_Try it_.
Of all the entries below, retype only the lines from the one with "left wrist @" through the one with "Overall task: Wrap", exactly as they appear.

Entries taken from a collection
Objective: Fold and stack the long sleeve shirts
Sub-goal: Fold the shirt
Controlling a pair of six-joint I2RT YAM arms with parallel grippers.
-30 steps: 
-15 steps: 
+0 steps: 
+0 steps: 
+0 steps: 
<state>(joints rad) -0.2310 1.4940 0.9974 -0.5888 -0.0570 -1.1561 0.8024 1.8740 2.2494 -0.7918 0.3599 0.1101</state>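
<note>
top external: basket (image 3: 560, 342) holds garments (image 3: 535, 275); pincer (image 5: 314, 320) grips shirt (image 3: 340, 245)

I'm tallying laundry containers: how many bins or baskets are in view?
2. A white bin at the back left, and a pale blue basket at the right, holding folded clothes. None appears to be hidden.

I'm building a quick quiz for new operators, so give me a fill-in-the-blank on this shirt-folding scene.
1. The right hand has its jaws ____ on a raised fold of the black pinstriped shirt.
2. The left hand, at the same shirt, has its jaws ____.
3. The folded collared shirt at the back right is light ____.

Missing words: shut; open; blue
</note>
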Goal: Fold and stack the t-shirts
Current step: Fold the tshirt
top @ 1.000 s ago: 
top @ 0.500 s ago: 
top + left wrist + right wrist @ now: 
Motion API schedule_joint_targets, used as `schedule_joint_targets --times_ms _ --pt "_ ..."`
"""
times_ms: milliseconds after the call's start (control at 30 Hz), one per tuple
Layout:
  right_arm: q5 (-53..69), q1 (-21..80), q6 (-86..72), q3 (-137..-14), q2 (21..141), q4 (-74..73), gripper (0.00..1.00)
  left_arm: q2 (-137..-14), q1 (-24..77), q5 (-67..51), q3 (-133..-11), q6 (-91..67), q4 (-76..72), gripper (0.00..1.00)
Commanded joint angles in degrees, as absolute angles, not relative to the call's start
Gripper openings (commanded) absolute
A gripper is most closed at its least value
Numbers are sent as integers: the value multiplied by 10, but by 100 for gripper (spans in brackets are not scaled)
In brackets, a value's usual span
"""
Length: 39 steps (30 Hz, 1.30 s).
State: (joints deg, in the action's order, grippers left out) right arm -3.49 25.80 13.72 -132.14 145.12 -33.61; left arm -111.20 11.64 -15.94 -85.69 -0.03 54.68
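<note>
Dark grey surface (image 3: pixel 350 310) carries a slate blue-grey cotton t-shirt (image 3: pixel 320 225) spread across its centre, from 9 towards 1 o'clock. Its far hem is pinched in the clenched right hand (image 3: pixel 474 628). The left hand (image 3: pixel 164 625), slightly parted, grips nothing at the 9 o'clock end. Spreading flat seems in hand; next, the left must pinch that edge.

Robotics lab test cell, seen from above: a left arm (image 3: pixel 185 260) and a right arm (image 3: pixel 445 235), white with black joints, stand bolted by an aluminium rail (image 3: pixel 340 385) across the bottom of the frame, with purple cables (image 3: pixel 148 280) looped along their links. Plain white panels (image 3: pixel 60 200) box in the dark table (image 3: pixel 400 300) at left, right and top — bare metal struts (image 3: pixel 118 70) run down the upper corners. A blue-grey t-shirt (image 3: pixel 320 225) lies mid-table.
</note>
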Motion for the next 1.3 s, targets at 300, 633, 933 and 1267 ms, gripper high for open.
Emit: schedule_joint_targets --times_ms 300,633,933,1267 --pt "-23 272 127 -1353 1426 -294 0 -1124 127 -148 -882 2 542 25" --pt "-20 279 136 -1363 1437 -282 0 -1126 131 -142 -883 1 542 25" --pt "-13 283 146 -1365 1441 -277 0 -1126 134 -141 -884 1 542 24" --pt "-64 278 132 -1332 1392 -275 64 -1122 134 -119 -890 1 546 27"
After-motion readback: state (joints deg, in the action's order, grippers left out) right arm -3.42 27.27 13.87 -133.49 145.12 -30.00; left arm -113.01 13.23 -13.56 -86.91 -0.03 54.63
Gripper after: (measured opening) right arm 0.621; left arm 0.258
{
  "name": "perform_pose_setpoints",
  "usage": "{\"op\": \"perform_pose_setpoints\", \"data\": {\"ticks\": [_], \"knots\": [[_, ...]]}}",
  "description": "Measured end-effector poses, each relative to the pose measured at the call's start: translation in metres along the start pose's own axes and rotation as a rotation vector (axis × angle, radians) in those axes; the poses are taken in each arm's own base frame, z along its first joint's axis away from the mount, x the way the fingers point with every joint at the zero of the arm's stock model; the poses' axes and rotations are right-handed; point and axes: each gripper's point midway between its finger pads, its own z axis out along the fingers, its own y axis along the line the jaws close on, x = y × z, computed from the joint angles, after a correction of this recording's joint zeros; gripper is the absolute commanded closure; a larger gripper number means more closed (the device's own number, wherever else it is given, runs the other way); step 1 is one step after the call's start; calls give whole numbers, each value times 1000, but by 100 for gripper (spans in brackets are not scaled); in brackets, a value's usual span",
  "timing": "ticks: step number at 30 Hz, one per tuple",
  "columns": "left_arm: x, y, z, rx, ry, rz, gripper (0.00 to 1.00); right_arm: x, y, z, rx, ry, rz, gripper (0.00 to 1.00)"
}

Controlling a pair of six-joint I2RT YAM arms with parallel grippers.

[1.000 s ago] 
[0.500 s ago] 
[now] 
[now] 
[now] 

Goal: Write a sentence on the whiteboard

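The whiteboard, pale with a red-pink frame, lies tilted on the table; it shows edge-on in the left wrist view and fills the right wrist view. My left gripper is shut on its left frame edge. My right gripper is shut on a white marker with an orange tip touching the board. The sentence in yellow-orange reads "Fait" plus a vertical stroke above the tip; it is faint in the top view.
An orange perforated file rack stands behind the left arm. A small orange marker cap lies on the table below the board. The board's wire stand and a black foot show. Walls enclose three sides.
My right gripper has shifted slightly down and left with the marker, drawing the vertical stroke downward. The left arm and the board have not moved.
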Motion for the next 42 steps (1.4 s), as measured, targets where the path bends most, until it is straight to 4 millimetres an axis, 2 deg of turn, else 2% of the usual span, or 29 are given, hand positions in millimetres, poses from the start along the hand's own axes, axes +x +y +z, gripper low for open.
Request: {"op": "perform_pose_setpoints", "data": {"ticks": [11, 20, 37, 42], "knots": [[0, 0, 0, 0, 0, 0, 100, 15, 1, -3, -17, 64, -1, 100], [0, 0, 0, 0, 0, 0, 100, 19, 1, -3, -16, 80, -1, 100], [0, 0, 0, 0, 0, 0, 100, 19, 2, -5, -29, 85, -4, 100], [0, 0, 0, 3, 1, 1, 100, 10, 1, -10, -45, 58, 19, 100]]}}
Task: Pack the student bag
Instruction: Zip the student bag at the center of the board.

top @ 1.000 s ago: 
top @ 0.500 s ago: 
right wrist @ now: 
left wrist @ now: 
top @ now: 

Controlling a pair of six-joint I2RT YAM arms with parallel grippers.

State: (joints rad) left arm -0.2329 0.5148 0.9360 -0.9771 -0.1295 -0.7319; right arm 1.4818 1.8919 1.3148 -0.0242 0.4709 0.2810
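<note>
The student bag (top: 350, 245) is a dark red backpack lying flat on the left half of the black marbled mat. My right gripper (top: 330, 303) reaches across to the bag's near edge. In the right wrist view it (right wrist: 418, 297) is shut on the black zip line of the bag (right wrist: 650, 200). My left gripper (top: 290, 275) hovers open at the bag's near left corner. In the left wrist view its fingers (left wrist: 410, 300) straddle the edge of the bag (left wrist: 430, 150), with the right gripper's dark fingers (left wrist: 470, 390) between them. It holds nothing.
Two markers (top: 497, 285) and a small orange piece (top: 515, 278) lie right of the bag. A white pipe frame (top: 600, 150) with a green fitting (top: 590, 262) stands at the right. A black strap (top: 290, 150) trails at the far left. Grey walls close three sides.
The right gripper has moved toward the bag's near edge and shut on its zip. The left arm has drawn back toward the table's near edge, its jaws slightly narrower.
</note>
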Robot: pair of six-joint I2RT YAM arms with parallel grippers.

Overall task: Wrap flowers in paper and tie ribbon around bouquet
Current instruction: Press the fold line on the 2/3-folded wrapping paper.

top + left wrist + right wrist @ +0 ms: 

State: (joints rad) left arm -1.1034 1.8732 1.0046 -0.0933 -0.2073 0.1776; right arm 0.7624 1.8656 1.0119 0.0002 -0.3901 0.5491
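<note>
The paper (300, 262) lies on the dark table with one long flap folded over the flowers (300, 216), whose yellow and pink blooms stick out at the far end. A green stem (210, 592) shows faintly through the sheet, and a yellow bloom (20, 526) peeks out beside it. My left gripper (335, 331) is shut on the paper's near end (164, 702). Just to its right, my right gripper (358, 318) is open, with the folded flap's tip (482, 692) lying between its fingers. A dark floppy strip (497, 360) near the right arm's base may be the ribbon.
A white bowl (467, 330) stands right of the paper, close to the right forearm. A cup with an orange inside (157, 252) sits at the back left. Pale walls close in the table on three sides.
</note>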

_Response to the task_.
left wrist @ now: 
top @ now: 

Controlling a pair of six-joint I2RT YAM arms with parallel grippers.

State: (joints rad) left arm -0.2329 0.5148 0.9360 -0.9771 -0.1295 -0.7319; right arm 1.4818 1.8919 1.3148 -0.0242 0.4709 0.2810
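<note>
The student bag (top: 350, 245) is a dark red backpack lying flat on the left half of the black marbled mat. My right gripper (top: 330, 303) reaches across to the bag's near edge. In the right wrist view it (right wrist: 418, 297) is shut on the black zip line of the bag (right wrist: 650, 200). My left gripper (top: 290, 275) hovers open at the bag's near left corner. In the left wrist view its fingers (left wrist: 410, 300) straddle the edge of the bag (left wrist: 430, 150), with the right gripper's dark fingers (left wrist: 470, 390) between them. It holds nothing.
Two markers (top: 497, 285) and a small orange piece (top: 515, 278) lie right of the bag. A white pipe frame (top: 600, 150) with a green fitting (top: 590, 262) stands at the right. A black strap (top: 290, 150) trails at the far left. Grey walls close three sides.
The right gripper has moved toward the bag's near edge and shut on its zip. The left arm has drawn back toward the table's near edge, its jaws slightly narrower.
</note>
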Robot: pair of six-joint I2RT YAM arms with parallel grippers.

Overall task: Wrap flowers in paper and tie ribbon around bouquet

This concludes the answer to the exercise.